◆ **DIRECTIONS**: All that is needed is each line of the entries holding the word "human", copied as it stands.

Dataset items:

---

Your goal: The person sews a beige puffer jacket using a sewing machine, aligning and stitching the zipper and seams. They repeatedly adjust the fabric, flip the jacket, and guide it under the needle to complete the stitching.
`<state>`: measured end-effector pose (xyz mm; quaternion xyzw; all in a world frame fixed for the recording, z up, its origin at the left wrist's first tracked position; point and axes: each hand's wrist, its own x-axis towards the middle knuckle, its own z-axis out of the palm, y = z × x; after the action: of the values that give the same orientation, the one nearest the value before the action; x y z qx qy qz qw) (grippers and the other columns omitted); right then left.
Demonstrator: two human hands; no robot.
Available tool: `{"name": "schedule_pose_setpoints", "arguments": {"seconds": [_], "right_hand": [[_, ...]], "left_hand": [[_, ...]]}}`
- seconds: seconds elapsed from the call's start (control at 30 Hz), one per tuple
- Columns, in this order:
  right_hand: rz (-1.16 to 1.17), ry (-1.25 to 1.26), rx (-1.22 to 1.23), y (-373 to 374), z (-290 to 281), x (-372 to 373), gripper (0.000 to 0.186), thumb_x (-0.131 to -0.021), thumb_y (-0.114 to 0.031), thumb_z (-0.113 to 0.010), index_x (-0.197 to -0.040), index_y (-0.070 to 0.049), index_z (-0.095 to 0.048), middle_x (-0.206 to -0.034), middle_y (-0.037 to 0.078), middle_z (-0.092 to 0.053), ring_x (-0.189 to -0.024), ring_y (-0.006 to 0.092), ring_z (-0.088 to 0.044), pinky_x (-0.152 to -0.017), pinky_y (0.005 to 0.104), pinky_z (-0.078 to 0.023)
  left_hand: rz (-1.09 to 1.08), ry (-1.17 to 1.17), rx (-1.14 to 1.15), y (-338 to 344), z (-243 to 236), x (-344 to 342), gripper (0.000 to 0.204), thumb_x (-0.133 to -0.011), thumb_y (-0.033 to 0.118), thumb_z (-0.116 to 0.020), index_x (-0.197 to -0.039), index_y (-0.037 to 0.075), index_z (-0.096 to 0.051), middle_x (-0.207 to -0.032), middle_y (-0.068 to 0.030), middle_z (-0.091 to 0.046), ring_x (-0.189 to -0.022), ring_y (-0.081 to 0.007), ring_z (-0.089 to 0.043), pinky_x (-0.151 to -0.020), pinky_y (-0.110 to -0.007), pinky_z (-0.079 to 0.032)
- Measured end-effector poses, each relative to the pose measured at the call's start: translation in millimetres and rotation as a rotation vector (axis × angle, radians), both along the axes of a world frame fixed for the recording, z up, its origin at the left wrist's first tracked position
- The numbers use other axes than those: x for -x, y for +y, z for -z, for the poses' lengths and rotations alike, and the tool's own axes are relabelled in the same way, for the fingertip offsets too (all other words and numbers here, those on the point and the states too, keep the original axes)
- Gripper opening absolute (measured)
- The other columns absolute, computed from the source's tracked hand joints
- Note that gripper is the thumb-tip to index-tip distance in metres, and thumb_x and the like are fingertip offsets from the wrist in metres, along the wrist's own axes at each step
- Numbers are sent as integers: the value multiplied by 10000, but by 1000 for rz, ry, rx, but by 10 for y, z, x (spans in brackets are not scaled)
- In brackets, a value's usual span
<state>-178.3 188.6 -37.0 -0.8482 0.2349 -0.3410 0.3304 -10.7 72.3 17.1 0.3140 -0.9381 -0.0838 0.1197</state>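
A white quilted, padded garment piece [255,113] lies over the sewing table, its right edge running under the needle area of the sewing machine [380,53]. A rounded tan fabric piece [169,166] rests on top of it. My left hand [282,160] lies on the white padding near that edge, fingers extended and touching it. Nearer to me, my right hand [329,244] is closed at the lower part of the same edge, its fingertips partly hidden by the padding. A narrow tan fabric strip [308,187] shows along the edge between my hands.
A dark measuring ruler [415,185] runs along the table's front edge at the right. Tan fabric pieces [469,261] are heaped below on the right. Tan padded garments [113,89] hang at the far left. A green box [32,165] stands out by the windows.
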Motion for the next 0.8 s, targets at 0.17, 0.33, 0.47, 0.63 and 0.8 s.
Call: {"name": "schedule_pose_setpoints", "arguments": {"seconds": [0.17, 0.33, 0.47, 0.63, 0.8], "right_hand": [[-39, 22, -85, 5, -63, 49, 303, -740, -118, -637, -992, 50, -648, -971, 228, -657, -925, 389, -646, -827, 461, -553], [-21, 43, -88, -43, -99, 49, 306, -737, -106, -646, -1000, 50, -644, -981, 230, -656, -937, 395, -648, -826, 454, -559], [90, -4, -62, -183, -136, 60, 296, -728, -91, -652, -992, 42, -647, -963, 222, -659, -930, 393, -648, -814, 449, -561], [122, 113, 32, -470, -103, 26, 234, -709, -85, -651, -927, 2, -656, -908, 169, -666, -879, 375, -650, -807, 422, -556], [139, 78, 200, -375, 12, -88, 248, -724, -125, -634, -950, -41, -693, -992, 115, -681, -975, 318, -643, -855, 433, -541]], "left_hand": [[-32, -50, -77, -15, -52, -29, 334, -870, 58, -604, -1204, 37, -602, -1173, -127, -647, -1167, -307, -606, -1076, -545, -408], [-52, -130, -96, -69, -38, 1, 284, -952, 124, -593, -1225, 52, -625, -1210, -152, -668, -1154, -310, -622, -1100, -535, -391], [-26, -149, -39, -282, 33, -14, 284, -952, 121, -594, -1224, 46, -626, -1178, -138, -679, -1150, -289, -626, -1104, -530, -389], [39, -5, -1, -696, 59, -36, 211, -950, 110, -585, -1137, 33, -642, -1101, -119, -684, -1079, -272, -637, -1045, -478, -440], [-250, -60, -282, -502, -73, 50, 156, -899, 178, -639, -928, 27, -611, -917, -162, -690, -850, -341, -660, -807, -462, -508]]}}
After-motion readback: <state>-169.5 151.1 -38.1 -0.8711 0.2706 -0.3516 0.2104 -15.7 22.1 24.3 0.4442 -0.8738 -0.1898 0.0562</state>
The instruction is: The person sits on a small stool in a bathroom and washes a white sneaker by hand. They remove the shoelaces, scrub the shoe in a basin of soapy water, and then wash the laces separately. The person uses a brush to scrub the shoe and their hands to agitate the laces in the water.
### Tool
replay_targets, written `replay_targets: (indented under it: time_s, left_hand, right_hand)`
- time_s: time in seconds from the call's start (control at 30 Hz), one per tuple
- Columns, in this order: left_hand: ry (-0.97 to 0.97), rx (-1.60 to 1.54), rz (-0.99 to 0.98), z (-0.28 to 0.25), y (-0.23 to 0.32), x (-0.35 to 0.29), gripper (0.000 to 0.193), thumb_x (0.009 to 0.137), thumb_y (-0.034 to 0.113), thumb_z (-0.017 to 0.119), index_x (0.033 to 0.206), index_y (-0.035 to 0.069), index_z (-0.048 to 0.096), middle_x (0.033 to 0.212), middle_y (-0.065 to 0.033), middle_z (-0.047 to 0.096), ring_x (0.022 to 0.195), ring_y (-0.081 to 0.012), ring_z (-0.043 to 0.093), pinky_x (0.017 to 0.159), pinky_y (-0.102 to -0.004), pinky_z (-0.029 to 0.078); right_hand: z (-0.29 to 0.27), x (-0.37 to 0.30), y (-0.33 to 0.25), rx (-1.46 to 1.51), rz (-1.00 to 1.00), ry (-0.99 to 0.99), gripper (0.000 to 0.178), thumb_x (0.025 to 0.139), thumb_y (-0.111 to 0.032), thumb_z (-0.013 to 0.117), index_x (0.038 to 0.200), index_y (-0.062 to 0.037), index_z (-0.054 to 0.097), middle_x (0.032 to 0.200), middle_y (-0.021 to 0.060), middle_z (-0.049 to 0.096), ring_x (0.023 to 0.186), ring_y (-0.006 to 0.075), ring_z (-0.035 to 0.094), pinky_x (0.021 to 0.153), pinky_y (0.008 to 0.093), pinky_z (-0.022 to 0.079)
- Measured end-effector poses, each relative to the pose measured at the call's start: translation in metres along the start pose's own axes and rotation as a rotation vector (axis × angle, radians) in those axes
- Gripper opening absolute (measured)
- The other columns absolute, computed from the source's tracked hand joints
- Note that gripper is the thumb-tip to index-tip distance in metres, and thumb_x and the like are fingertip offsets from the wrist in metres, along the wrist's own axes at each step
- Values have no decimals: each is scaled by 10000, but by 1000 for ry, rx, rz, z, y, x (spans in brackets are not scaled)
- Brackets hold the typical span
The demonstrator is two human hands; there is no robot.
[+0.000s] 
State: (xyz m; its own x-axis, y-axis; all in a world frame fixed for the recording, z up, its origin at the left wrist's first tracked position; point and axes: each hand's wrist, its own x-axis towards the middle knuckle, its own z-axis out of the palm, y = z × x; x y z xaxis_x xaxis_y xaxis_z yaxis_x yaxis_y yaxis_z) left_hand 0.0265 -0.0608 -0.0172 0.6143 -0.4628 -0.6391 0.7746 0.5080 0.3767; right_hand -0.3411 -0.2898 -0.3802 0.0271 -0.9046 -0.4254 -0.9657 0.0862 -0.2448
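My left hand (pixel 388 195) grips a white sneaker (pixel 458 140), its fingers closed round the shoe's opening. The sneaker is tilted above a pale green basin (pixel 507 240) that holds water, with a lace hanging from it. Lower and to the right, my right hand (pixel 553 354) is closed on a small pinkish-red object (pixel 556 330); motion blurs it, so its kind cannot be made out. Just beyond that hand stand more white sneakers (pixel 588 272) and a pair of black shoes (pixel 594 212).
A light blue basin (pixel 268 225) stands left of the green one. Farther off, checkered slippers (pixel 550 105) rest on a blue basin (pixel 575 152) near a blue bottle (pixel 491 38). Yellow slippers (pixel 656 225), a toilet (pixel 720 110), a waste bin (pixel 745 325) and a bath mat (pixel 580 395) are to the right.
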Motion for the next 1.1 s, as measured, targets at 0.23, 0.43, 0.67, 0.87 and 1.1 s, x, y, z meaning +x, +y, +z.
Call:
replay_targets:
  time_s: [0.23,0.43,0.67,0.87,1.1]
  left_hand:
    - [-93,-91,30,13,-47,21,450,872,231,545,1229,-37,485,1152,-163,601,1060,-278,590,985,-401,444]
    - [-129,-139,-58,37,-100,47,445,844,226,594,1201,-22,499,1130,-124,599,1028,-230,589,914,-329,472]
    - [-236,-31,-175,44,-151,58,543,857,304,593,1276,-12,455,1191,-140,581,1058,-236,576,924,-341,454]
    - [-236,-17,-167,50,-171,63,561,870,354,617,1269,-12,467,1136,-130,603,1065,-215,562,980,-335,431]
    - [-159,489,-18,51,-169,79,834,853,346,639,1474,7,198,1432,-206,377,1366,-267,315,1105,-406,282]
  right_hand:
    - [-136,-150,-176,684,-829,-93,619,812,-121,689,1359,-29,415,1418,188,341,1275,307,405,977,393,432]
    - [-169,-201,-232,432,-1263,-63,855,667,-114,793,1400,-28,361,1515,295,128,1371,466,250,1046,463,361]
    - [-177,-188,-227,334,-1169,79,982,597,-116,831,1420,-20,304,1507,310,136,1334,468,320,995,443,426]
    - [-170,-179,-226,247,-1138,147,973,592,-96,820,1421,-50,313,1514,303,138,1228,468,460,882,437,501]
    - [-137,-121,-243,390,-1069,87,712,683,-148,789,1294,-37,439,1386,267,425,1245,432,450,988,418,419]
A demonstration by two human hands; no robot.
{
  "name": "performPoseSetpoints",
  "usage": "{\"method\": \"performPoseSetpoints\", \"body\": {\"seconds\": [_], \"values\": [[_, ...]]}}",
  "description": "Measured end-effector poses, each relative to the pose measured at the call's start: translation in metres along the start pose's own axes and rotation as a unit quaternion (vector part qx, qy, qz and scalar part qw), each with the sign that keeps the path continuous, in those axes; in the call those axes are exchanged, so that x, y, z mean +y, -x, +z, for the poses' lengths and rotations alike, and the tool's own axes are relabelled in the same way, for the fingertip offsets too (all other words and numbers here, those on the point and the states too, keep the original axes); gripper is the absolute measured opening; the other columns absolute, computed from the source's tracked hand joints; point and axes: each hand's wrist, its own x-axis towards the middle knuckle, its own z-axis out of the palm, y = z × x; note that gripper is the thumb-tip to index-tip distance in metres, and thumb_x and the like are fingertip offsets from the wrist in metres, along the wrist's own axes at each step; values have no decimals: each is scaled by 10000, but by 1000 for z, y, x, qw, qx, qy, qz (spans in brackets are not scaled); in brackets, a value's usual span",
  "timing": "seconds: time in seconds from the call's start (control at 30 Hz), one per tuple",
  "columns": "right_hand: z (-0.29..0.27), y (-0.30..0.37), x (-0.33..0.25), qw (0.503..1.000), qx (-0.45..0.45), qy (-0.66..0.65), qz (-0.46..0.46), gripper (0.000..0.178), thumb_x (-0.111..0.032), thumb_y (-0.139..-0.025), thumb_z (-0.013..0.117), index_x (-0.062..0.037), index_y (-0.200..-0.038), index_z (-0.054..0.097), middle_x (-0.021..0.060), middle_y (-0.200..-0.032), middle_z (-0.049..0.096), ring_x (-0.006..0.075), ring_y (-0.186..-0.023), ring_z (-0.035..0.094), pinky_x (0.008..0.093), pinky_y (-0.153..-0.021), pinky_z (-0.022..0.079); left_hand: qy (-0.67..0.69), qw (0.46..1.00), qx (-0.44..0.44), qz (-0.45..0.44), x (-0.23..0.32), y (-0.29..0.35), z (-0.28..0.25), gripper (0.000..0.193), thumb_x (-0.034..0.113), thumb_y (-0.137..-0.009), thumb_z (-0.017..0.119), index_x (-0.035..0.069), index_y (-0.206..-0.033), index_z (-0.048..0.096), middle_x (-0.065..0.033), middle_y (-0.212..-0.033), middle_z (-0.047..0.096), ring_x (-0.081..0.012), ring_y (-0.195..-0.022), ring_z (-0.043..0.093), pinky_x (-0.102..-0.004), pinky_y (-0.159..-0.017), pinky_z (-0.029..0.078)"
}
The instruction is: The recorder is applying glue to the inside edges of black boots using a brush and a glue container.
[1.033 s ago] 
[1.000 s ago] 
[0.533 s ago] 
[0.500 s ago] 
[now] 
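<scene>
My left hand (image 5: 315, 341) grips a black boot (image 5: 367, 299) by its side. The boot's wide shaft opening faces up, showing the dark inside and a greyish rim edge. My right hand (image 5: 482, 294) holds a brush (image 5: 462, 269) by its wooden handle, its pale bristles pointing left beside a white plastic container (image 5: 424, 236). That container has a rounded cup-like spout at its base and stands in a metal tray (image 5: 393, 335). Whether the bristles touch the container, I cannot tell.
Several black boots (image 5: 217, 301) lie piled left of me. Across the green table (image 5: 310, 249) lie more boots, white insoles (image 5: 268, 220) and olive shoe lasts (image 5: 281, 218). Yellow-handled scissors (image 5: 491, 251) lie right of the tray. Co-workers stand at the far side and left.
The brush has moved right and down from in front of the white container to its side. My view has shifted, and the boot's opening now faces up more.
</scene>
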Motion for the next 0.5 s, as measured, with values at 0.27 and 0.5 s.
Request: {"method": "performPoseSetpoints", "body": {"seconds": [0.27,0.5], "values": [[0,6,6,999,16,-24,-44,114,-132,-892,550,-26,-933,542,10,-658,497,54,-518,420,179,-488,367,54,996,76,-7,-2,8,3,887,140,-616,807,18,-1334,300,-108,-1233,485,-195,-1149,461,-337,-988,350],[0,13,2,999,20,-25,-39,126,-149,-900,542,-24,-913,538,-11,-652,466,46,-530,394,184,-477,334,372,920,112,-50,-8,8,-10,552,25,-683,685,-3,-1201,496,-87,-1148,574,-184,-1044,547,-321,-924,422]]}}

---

◆ **COMPLETED TASK**:
Demonstrator: two human hands; no robot.
The demonstrator is two human hands; there is no robot.
A demonstration by two human hands; no robot.

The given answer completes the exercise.